Zu viel negative Schlagzeilen auf einmal? Dann kommen wir doch mal auf den Preis zurück und den Umstand, dass es die meisten der 40- oder 50-Euro-Headsets das alles definitiv kaum besser können. Und schon geht es dem nassen Ohrläppchen wieder besser, denn man hat ja erst einmal die Hälfte gespart. Womit wir beim Rest des Innenlebens angekommen werden. Zeit für einen Tear-Down!

Innenleben und USB-Soundlösung

Schrauben wir das Teile also mal auf. Der solide 50mm-Treiber (nichts wirklich Umwerfendes, aber gute Hausmannskost) ist eingeklebt. Optisch nicht schön, aber schön praktisch und zudem üblich. Die zwei Platinen trennen sich in Hauptplatine und Zusatzplatine mit dem Lautstärke-Potentiometer. Die Verarbeitungsqualität passt schon, die Lötqualität auch, selbst wenn man damit keine Schönheitswettbewerbe gewinnt. Die Zugentlastung der Kabel und Zuführungen geht in Ordnung, zumal wir es alles in der Summe schon deutlich schlechter (obwohl teurer) gesehen haben.

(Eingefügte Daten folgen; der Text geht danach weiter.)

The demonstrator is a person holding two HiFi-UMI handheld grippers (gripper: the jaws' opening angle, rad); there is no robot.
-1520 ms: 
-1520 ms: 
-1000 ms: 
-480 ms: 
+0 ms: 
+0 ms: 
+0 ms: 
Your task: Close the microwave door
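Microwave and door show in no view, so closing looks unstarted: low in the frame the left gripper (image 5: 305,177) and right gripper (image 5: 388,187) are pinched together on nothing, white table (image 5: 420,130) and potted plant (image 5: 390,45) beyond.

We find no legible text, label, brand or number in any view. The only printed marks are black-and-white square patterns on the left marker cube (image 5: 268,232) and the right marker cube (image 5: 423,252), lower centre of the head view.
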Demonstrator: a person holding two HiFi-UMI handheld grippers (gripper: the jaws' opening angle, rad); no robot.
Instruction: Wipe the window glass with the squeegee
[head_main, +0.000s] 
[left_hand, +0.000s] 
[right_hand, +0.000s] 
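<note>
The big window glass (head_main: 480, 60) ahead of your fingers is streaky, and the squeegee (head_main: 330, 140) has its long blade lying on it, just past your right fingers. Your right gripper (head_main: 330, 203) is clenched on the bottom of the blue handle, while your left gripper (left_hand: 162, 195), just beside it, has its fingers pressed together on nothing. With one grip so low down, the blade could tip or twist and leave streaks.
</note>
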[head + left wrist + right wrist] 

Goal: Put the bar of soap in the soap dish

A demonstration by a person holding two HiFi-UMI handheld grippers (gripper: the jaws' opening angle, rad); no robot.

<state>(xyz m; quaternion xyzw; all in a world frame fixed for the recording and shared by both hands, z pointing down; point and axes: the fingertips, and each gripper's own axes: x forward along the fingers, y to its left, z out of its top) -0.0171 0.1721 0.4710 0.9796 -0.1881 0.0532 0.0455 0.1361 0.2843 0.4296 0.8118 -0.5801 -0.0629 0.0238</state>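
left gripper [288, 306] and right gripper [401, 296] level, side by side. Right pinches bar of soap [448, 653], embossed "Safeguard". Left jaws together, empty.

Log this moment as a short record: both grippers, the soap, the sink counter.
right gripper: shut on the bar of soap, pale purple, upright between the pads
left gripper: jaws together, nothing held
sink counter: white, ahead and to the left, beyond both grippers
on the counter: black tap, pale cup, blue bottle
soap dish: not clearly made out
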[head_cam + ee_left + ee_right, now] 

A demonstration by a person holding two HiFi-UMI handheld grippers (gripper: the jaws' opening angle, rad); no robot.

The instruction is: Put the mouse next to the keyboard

Im Inneren sitzt als Herzstück der übliche Verdächtige. Als USB-Ohrschrittmacher dient ein HS-100B von C-Media. Quadratisch, praktisch, günstig. Gut auch, wenn man den Preis nicht vergisst. Eingebauter DAC, 48K / 44.1KHz Sampling Rate, Kopfhörerverstärker, Pop-Unterdrückung und Low-Pass fürs Mikrofon samt 16-Bit ADC und Boost, Lautstärkeregelung für die Wiedergabe – guter Standard ohne echte Highlights. Aber eben auch ohne Schwächen. Im Gegensatz zum CM56xxx in den deutlich teureren USB-Headsets fehlen zwar die vielen Mixer- und Soundverschlimmbesserungs-Features, aber auf kopflastiges DSP kann man gern verzichten, wenn die Basis stimmt.

Womit wir bei den LED angekommen wären, die ein Kunststoffleuchtband als großflächigen Photonenverteiler nutzen und über die Platine gespeist werden. Das nüchtern-knackige Blau mit den unzähligen Lichthöfen trägt zwar optisch ziemlich stark auf und abschalten kann man es leider auch nicht ohne brutalen mechanischen Eingriff als Totaloperation an den Kabeln, aber der Zielgruppe wird es wohl auch so gefallen. Und falls nicht, dann tröstet einen zur Not ja wenigstens der Preis.